__YOUR OBJECTIVE__
Return all of the data exactly as given.

++++++

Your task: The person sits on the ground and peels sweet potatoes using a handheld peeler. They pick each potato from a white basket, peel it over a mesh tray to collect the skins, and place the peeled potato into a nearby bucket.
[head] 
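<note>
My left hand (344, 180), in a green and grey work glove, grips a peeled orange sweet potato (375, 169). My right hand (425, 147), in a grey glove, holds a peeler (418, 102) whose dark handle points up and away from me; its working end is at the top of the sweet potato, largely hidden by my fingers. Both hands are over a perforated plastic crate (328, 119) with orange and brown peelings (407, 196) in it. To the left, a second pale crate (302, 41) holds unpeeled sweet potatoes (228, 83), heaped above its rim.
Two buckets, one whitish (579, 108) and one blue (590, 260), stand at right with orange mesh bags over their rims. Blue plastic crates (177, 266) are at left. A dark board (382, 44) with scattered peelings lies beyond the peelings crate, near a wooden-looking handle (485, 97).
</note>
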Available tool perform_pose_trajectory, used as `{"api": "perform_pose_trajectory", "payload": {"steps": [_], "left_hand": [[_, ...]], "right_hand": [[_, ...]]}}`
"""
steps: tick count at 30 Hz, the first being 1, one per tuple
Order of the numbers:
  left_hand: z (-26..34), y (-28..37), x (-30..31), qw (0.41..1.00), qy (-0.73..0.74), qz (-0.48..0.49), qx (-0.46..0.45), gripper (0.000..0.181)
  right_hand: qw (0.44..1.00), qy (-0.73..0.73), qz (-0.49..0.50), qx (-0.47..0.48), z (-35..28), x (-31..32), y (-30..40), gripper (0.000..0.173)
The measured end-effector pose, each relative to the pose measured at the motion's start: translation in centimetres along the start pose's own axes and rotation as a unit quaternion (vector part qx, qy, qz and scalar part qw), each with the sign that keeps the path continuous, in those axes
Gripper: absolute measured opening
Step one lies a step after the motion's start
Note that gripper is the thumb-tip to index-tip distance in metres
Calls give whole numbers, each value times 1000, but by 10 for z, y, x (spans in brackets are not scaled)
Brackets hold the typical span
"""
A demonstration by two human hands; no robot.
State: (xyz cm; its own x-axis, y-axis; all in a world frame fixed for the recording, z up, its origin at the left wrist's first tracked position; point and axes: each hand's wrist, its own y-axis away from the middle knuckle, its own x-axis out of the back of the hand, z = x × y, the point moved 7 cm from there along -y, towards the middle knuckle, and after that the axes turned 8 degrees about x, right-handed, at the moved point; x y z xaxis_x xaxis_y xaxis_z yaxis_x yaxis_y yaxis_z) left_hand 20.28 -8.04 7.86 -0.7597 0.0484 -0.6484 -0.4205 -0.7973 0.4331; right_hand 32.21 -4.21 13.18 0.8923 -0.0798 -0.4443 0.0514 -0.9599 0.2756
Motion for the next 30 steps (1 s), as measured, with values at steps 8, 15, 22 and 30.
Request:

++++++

__RESULT OF THIS EXERCISE__
Your task: The person sits on the ground and peels sweet potatoes using a handheld peeler. They pick each potato from a white basket, peel it over a mesh tray to collect the skins, and place the peeled potato into a nearby bucket.
[head] 
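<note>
My left hand (344, 180), in a green and grey work glove, grips a peeled orange sweet potato (375, 169). My right hand (425, 147), in a grey glove, holds a peeler (418, 102) whose dark handle points up and away from me; its working end is at the top of the sweet potato, largely hidden by my fingers. Both hands are over a perforated plastic crate (328, 119) with orange and brown peelings (407, 196) in it. To the left, a second pale crate (302, 41) holds unpeeled sweet potatoes (228, 83), heaped above its rim.
Two buckets, one whitish (579, 108) and one blue (590, 260), stand at right with orange mesh bags over their rims. Blue plastic crates (177, 266) are at left. A dark board (382, 44) with scattered peelings lies beyond the peelings crate, near a wooden-looking handle (485, 97).
</note>
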Available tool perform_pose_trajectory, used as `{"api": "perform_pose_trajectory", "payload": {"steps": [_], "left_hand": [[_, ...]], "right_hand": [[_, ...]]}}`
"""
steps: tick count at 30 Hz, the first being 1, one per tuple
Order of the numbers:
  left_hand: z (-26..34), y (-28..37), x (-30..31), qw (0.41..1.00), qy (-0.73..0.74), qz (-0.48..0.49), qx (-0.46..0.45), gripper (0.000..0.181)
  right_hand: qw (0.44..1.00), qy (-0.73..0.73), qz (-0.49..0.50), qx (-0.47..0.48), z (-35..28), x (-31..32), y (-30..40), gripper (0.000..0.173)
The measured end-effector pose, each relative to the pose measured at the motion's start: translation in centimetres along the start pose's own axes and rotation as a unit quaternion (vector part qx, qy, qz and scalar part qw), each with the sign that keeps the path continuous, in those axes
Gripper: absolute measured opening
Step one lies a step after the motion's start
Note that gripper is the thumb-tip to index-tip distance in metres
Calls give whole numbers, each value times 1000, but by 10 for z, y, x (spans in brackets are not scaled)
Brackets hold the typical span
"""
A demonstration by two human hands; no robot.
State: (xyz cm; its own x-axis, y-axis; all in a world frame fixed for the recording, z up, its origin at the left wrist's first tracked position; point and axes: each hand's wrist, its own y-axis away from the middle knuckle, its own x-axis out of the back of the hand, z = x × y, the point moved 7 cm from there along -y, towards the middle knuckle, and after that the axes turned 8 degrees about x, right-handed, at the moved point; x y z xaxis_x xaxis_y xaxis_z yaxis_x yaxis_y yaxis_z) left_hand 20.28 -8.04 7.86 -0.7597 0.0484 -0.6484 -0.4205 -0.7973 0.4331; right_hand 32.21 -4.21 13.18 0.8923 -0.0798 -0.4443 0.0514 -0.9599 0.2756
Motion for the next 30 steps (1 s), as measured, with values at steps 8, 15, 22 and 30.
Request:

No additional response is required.